If You Didn’t Change the Default Password on Your Security Camera, Someone’s Probably Watching It Stream

by Kate Cox, Consumerist

video monitors

Loozrboy / Wikimedia Commons

Remote access has been a boon to many industries. Home security cameras, for example: not only can you keep an eye on your property in case anything bad happens, but you can do it in real-time, instead of reviewing footage after the fact. But cameras protecting the security of your home may in fact need a serious security helper of your own. And running tens of thousands of searchable livestreams from unwitting camera owners who didn’t change default the access passwords on their devices is certainly one (unethical, intrusive) way to make the point.

One site does exactly that, as Vice reported recently. The site runs live streams of feeds from tens of thousands of IP cameras around the world.

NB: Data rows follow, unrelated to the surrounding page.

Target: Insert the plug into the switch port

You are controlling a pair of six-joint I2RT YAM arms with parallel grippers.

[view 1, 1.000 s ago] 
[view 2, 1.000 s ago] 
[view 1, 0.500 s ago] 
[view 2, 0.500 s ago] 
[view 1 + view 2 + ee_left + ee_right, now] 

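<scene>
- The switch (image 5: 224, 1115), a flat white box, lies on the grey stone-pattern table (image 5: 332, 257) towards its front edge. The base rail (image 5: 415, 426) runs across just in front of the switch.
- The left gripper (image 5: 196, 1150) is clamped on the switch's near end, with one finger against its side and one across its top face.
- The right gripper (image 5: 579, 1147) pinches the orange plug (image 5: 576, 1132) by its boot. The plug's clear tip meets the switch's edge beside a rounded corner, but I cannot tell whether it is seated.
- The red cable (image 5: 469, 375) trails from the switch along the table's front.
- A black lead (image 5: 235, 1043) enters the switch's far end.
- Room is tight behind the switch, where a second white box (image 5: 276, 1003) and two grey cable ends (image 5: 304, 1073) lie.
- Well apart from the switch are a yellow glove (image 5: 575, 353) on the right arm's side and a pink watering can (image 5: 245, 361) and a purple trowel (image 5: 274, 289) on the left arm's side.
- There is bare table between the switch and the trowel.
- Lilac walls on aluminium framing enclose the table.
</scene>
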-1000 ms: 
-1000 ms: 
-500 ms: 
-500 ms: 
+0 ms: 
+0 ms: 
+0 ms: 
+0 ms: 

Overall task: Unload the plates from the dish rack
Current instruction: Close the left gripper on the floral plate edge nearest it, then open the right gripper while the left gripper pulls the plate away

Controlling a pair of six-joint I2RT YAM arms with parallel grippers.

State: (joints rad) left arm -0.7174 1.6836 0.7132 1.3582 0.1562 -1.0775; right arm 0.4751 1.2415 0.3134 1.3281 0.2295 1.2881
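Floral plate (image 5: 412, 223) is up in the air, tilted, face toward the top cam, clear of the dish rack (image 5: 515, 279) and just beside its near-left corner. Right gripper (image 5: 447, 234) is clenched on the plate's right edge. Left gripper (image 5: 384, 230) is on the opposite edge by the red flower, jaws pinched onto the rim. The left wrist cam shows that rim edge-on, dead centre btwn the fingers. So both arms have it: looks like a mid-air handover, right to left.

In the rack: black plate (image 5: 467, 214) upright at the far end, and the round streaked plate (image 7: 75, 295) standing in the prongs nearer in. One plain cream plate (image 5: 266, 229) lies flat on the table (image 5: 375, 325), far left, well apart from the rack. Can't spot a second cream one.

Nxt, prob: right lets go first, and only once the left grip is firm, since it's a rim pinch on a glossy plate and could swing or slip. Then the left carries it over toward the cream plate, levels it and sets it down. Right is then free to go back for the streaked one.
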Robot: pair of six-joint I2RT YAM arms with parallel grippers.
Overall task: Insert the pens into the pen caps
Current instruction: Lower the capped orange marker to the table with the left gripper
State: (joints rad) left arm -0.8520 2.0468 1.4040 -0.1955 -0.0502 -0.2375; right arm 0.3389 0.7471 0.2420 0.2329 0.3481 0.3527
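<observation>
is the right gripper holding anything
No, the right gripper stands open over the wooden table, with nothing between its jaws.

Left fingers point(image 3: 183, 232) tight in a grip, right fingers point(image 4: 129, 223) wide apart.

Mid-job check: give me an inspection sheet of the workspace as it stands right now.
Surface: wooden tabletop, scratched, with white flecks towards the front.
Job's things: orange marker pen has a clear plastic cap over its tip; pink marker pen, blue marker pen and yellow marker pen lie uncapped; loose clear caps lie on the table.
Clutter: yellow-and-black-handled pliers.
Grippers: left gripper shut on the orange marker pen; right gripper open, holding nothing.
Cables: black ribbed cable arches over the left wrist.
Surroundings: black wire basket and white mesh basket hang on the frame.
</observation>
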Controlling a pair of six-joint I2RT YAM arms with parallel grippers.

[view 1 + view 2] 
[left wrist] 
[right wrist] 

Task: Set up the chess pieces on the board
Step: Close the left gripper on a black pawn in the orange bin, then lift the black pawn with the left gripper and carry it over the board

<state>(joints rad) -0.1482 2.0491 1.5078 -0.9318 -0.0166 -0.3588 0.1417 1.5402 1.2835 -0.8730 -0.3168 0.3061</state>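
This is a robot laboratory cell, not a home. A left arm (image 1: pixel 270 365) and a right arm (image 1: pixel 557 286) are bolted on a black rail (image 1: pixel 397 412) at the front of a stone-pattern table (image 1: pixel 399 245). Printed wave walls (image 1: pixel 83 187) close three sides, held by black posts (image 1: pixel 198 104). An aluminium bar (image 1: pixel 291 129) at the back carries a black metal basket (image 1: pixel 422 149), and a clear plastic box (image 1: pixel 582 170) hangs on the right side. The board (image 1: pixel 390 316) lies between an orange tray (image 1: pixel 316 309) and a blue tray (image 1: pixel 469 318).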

Users buy the devices — think nanny cams, baby monitors, and home security — to keep an eye on their families, valuables, and property. But with poor security practices, anyone and everyone else can keep an eye on your goods, too.

Cameras designed to be accessed remotely, as these are, have passwords. And they ship with default passwords, that users are supposed to change during the set-up processes. Only, many users don’t. (Even when they do, admittedly, people are often objectively terrible at passwords.)

That makes it easy for someone with an idea for a website to come along and write a script that looks for cameras on the internet, then tries the default password on them and adds the feed to a public collection if that password works.